食欲の変化に気づくために普段からできること
- 食事の時間と一回量をできるだけ一定にする
- おやつや家族から与えた食べ物も含めて量を把握する
- 散歩や遊びで無理のない運動と気分転換の時間をつくる
- 体重、食べる速さ、飲水量、便や尿の普段の状態を知っておく
- 口臭、よだれ、噛み方など歯と口の変化を確認する
毎日完璧に記録する必要はありません。普段の状態を簡単に残しておくと、いつから何が変わったのかを獣医師へ伝えやすくなります。
迷ったときはオンラインで相談する方法もある
すぐに病院へ行くべきか分からないときや、まずかかりつけの獣医師に状況を伝えたいときは、動物病院が提供するオンライン相談やオンライン診療を利用できる場合があります。
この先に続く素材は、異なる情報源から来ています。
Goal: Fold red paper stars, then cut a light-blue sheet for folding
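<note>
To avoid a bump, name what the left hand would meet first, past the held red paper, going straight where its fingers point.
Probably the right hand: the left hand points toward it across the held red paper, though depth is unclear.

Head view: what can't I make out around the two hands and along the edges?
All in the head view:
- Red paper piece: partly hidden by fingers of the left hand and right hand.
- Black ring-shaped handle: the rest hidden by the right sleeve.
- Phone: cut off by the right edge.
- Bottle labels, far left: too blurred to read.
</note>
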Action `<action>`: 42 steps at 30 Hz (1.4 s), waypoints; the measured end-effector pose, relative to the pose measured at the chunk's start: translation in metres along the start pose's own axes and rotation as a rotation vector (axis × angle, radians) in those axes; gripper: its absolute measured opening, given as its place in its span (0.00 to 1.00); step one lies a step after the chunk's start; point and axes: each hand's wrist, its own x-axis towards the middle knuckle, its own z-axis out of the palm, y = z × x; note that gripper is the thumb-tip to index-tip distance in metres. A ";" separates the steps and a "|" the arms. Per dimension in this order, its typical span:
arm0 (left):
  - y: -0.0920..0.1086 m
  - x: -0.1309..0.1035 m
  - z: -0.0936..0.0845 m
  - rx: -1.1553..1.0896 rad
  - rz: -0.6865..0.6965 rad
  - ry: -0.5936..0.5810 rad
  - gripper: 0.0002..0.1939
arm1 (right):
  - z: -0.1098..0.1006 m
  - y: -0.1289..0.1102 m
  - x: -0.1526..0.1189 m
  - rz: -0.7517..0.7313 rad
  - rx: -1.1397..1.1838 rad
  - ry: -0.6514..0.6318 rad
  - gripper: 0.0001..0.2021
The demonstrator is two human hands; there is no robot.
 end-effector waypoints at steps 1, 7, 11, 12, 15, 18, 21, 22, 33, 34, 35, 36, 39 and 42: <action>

映像と音声で犬の様子を共有し、獣医師がオンラインで対応できるか、対面診療が必要かを判断します。
触診、血液検査、画像検査、緊急処置が必要な状態は、オンラインだけでは対応できません。pet watchは、飼い主と動物病院をオンラインでつなぎ、必要なときに相談しやすい環境づくりを進めています。
犬がご飯を食べないときのよくある質問
ドッグフードは食べないのに、おやつは食べます。様子を見てもよいですか?
好みやおやつの与えすぎが関係することはありますが、口の痛みなどで硬いフードだけ食べにくい可能性もあります。元気、飲水、排泄、食べ方を確認し、繰り返す場合や別の変化がある場合は動物病院へ相談してください。
構ってほしくて、ご飯を食べないことはありますか?
食べないと声をかけてもらえる、手から食べさせてもらえると学習し、同じ行動を繰り返す場合があります。ただし、見た目だけで体調不良との区別はできません。健康上の問題がないことを確認したうえで、食事時間とおやつのルールを整え、触れ合いは食事以外の時間に増やしましょう。
食べないとき、オンライン診療だけで分かりますか?
オンラインで犬の様子や記録を共有し、次の対応を相談できる場合がありますが、原因の判断に触診や検査が必要なこともあります。対応範囲は動物病院と獣医師の判断によって異なり、緊急性が疑われる場合は対面診療が優先されます。
※本記事は一般情報であり、診断や治療の代わりではありません。不安がある場合は動物病院へご相談ください。